Supercazzola is my own web tar pit, designed to dynamically generate an endless graph of webpages.
I wrote it with the purpose of poisoning web scrapers that ignore my robots.txt. This work was inspired by a similar work available on maurycyz.com.
Dependencies
This software requires cmake, pkg-config and libevent >= 2 as
dependencies.
It has been tested to work under GNU/Linux and FreeBSD.
License
3-Clause BSD License.
Resources
How it works
One or more text files are processed offline to construct a Markov chain, which
is compiled into a binary image.
The image is then loaded by the main daemon, spamgend(8), which will use it to
generate pseudo-random HTML pages on demand.
When a page is requested to the server, a hash of the URI path is used as a seed for a xorshift DRNG. The obtained pseudo-random sequence is used to traverse the Markov chain and generate the whole page content. Each generated page embeds a number of pseudo-random links to other pseudo-random pages, thus forming an Eternal Garbage Braid (EGB).
Bots monitoring
Real-world observations indicate that it is a common tactic for scrapers to utilize numerous hosts — often in ridiculous numbers — to evade detection while conducting unauthorized web scraping activities.
spamgend(8) identifies individual actors by embedding a reasonably unique
identifier within the generated page links.
If the requested path lacks an identifier, a new one is created by hashing the
IP address of the requesting peer.
The same identifier being used by multiple hosts implies that all of them are
taking part in the same scraping operation.
A similar technique is used to track the depth of the scraping operation, as each page includes a depth value in its outbound links. This value is derived by incrementing the depth of the current page by one. If a page’s path does not include a depth value, it is implicitly assigned a depth of 0.

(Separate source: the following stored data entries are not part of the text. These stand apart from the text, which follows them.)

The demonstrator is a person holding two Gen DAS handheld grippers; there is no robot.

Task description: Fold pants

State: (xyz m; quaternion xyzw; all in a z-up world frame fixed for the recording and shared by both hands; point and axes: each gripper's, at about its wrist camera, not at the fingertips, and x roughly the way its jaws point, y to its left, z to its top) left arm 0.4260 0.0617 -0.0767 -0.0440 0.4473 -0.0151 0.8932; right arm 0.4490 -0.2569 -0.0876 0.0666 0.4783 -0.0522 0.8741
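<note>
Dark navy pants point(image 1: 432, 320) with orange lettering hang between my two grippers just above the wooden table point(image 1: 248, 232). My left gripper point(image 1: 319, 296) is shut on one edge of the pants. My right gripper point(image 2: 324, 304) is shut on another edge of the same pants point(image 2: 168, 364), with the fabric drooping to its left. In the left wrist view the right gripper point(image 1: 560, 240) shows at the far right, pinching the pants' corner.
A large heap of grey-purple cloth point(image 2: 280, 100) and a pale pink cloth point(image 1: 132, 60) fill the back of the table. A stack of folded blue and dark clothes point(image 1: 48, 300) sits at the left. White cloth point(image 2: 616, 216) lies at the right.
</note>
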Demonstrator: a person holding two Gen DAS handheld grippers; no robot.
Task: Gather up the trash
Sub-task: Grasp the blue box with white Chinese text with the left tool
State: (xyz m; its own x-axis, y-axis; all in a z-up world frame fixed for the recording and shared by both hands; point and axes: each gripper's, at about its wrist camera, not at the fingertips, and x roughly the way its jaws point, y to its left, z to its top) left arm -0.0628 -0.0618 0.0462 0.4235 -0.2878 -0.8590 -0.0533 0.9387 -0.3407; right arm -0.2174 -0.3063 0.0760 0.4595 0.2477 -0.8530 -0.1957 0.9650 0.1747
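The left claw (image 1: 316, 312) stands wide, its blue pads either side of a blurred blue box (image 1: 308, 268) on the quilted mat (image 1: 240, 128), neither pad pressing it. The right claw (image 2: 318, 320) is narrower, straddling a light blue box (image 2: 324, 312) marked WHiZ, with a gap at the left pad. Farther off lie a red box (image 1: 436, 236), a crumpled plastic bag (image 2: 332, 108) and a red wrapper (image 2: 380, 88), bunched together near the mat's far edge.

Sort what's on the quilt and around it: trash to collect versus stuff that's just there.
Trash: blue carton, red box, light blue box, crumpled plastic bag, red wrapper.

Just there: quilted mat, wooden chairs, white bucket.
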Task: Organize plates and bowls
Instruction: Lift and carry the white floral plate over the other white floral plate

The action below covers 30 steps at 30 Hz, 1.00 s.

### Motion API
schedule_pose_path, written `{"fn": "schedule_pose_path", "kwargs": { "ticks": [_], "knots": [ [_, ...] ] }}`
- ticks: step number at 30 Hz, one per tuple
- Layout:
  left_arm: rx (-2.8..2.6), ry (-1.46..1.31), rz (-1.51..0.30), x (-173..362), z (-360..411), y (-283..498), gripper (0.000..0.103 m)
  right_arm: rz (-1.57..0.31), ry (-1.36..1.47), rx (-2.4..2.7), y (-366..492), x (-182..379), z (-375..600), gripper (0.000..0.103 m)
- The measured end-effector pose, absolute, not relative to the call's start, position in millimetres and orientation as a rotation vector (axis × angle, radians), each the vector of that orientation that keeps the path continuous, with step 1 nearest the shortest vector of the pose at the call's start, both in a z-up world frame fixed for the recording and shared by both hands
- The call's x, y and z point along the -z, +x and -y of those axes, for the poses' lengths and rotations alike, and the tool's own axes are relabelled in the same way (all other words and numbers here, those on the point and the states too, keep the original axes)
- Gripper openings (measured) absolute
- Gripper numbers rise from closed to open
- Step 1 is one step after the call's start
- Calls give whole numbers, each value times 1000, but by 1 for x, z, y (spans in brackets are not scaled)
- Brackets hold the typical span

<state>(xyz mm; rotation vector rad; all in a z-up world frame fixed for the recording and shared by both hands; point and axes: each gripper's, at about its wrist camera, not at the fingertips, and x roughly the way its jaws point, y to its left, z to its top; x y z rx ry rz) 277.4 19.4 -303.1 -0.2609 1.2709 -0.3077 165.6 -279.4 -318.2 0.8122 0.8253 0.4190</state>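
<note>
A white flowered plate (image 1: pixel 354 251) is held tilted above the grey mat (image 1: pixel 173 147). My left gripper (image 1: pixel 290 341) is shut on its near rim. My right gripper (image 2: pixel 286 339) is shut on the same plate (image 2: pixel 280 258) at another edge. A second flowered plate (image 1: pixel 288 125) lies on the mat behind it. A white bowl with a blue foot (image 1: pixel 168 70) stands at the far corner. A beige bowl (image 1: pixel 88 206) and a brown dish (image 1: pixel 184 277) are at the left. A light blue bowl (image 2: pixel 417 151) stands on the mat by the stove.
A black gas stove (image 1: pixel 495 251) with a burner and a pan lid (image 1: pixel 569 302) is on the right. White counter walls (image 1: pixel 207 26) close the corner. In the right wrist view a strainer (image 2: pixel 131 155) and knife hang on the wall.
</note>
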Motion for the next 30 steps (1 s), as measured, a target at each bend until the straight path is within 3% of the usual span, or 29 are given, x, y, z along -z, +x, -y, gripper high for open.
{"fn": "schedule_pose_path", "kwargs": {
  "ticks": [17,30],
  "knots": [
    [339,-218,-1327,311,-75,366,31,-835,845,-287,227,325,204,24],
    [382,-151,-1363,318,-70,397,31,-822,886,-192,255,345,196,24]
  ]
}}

spamgend(8) does not keep logs, but aggregated data is made
available in the form of a histogram by the info endpoint (see below).
Recommended setup
The recommended setup consists of forwarding requests from a reverse proxy to the spam endpoint. The advantages are:
-
Seamless integration with an existing website
-
Pages can be served via HTTPS (TLS is not implemented by
spamgen(8)) -
Bots monitoring data becomes available in the reverse proxy access log, making it possible to take broader countermeasure for identified scrapers (e.g. ban via firewall, or redirect their requests for regular pages to even more garbage!)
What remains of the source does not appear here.